▶ The task: Report back every line of the entries that contains "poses", exactly as written.

▶ Source data:

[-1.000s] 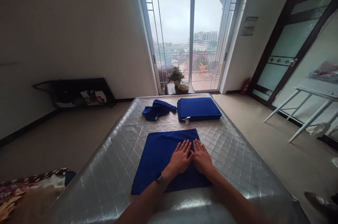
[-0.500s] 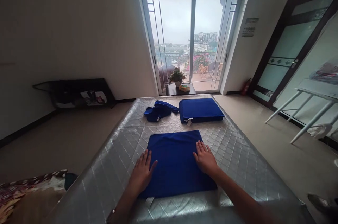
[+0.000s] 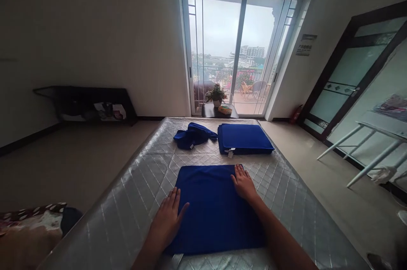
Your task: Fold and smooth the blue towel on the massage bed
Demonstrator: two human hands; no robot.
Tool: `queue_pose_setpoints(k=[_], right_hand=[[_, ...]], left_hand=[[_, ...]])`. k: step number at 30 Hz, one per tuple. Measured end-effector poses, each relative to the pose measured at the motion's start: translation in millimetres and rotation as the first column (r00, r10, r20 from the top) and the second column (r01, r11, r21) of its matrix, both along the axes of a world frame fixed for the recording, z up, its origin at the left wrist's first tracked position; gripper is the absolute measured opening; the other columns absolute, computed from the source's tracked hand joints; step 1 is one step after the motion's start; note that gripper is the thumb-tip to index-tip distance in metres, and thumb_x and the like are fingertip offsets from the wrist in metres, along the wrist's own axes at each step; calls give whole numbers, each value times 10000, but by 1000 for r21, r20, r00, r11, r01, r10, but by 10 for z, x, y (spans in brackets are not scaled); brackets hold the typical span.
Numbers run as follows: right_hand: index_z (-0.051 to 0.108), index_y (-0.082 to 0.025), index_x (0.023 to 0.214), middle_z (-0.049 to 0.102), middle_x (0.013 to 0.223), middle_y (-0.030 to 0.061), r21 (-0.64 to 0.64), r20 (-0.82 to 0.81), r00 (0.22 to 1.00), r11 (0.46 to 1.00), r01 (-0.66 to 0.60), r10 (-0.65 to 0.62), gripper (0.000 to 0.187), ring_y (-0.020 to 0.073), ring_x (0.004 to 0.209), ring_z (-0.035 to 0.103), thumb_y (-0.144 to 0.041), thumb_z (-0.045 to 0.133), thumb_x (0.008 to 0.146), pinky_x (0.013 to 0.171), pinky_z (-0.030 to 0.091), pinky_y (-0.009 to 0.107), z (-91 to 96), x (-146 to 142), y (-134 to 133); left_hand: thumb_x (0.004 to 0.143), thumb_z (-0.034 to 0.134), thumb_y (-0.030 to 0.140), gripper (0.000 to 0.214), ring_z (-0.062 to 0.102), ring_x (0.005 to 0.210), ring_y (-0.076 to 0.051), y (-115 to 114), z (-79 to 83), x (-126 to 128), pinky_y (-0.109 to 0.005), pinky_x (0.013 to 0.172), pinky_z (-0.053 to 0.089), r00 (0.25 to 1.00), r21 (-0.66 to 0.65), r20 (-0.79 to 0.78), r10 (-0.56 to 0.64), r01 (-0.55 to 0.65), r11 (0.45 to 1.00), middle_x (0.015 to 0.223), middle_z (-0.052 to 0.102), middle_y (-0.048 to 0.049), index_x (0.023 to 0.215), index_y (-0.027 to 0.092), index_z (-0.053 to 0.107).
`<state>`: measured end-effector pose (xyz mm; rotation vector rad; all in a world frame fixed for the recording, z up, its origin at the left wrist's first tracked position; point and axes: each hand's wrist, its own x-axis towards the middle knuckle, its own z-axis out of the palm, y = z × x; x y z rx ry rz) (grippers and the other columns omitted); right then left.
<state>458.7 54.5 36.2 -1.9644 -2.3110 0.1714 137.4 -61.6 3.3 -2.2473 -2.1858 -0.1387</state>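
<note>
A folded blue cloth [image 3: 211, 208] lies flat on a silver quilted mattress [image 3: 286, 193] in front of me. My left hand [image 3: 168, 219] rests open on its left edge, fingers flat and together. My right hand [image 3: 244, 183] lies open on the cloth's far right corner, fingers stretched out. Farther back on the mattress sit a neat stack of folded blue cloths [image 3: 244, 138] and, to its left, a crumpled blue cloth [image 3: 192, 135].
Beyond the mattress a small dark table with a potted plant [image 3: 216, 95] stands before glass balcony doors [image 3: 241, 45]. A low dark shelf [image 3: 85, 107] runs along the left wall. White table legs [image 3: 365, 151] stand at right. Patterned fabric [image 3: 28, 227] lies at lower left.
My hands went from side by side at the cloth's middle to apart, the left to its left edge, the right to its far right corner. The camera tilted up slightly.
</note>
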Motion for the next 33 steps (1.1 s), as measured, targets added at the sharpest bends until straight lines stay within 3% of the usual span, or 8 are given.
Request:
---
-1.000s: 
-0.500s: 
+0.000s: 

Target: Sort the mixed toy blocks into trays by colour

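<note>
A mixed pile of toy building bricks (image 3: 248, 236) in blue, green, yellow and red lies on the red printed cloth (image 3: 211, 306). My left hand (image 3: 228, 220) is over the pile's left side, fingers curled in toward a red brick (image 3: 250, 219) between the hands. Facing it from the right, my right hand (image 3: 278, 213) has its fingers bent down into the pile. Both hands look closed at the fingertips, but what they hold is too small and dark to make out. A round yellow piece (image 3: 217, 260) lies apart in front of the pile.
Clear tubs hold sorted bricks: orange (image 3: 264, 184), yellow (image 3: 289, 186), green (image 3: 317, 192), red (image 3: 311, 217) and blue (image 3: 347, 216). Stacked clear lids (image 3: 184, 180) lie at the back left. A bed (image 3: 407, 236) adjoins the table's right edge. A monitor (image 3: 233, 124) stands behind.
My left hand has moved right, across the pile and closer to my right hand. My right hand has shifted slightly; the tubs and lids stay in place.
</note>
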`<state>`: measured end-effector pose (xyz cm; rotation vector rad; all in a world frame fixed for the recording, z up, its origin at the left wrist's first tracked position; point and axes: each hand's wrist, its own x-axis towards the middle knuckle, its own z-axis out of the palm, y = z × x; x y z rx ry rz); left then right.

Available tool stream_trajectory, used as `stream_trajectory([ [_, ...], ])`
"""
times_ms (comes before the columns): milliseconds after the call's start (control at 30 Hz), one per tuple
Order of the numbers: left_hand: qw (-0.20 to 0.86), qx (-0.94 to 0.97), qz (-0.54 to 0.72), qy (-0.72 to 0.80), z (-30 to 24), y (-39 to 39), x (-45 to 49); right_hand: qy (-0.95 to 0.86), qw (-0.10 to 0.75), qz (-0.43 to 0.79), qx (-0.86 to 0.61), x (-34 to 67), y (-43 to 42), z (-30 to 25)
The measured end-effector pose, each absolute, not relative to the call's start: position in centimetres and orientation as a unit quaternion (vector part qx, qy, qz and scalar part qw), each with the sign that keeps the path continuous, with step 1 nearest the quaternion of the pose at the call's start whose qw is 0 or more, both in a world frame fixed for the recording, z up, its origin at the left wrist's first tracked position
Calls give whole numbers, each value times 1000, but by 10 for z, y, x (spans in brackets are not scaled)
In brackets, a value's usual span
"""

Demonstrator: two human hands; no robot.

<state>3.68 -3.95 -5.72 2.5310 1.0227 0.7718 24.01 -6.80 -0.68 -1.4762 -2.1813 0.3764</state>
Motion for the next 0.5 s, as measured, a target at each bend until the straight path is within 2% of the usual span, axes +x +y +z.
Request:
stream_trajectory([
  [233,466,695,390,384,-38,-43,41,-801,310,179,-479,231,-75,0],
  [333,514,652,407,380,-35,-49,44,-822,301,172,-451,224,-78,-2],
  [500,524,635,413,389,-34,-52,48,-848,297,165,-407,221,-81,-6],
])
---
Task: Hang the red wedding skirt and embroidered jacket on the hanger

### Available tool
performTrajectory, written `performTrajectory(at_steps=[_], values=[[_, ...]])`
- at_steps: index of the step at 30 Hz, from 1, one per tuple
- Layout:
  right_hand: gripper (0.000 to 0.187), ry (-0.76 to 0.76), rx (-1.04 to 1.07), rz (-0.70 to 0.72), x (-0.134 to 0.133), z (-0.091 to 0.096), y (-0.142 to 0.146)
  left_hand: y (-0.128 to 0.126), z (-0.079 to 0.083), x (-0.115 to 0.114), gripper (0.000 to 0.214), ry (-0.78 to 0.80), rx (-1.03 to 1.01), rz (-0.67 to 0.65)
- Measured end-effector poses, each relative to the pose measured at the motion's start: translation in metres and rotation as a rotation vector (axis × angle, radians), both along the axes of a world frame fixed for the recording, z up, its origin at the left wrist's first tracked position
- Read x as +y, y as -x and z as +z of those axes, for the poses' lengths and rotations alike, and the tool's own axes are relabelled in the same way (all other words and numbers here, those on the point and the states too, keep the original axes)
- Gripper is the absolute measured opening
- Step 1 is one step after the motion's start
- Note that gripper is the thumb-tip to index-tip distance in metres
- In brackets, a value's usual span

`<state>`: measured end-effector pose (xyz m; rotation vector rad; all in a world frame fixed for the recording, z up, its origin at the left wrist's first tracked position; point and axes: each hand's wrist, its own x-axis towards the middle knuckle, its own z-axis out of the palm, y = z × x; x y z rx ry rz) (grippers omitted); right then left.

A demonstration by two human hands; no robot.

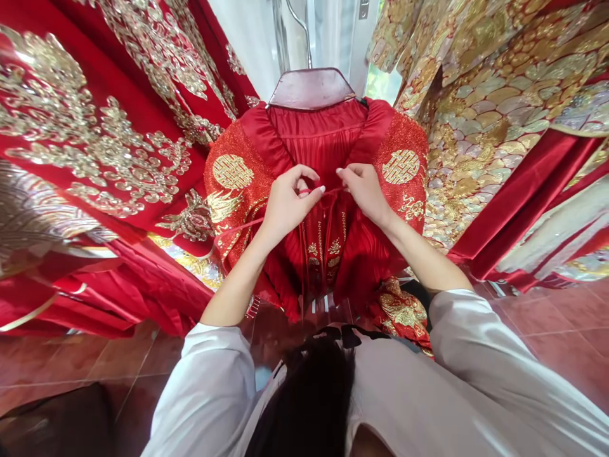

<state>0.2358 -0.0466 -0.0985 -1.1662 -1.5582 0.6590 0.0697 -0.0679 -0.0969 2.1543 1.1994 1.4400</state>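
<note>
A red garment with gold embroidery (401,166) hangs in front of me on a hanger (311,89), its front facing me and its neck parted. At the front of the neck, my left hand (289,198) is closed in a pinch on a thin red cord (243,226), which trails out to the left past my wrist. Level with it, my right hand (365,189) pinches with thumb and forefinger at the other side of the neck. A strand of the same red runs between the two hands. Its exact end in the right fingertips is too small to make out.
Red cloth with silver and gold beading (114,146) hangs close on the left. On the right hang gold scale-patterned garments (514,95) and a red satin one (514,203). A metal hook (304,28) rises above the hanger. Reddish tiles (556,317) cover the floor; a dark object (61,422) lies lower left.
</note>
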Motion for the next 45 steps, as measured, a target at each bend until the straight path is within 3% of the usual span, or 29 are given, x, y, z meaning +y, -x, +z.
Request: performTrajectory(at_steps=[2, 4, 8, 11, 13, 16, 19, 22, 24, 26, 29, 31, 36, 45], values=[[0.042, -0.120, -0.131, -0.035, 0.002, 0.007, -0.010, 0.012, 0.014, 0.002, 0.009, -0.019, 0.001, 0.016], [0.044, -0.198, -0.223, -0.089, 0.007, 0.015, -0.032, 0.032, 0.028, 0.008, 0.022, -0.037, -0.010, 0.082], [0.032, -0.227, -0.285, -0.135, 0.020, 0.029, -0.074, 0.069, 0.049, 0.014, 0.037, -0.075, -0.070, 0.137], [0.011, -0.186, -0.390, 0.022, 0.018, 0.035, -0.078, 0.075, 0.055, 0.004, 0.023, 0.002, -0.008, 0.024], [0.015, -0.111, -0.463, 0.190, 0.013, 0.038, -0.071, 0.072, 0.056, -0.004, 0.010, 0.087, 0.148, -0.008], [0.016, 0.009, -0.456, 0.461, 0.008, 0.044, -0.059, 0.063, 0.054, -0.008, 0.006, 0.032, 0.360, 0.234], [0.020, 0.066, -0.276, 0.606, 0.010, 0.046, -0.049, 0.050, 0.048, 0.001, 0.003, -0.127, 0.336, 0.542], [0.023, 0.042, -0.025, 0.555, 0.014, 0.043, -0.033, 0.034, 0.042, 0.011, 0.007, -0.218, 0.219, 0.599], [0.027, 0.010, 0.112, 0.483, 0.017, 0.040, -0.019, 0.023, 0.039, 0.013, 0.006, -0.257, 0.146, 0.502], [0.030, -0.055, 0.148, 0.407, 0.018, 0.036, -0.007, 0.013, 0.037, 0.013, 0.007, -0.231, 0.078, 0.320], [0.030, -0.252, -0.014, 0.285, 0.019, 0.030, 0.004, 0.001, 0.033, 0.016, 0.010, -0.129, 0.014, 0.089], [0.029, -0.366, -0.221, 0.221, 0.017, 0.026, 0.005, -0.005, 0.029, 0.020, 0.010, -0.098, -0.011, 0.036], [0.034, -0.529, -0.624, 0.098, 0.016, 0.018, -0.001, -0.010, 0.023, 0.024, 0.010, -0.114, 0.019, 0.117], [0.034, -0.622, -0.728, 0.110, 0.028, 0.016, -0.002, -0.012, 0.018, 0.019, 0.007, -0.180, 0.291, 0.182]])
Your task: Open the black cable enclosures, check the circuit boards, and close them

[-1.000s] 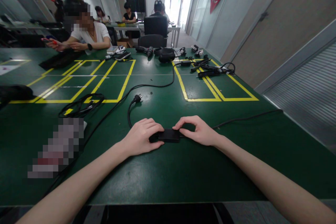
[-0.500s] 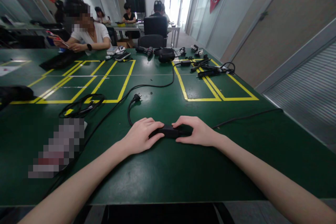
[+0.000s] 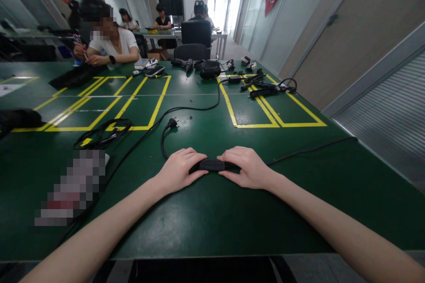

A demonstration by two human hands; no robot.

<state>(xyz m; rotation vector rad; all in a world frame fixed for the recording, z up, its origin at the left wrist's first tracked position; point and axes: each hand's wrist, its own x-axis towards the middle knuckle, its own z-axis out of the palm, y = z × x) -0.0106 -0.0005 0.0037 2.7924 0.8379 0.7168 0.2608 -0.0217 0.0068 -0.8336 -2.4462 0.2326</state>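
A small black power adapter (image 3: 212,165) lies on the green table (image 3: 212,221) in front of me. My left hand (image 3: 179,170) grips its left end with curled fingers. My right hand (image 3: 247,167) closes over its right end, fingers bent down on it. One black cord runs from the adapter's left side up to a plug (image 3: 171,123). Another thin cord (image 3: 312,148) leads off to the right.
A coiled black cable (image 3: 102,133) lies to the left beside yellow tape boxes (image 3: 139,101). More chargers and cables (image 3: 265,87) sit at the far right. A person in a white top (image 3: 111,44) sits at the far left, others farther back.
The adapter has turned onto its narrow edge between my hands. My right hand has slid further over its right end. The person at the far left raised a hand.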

▶ Result of this exercise:
Tool: `queue_pose_setpoints(k=[_], right_hand=[[_, ...]], left_hand=[[_, ...]])`. k: step number at 30 Hz, one per tuple. Measured end-effector poses, each relative to the pose measured at the motion's start: translation in millimetres and rotation as the first column (r00, r10, r20 from the top) and the second column (r01, r11, r21) of its matrix, both along the axes of a world frame fixed for the recording, z up, its origin at the left wrist's first tracked position; gripper is the absolute measured opening; the other columns absolute, computed from the source's tracked hand joints; step 1 is one step after the motion's start; note that gripper is the thumb-tip to index-tip distance in metres, and thumb_x and the like are fingertip offsets from the wrist in metres, along the wrist's own axes at each step; calls give whole numbers, each value times 10000, but by 1000 for r21, r20, r00, r11, r01, r10, but by 10 for z, x, y (spans in brackets are not scaled); brackets hold the typical span.
- Measured end-effector poses, each relative to the pose measured at the motion's start: translation in metres and rotation as a rotation vector (axis × angle, radians), both along the axes of a world frame fixed for the recording, z up, its origin at the left wrist's first tracked position
- Read x as +y, y as -x and z as +z of those axes, for the poses' lengths and rotations alike, and the tool's own axes are relabelled in the same way (all other words and numbers here, those on the point and the states too, keep the original axes)

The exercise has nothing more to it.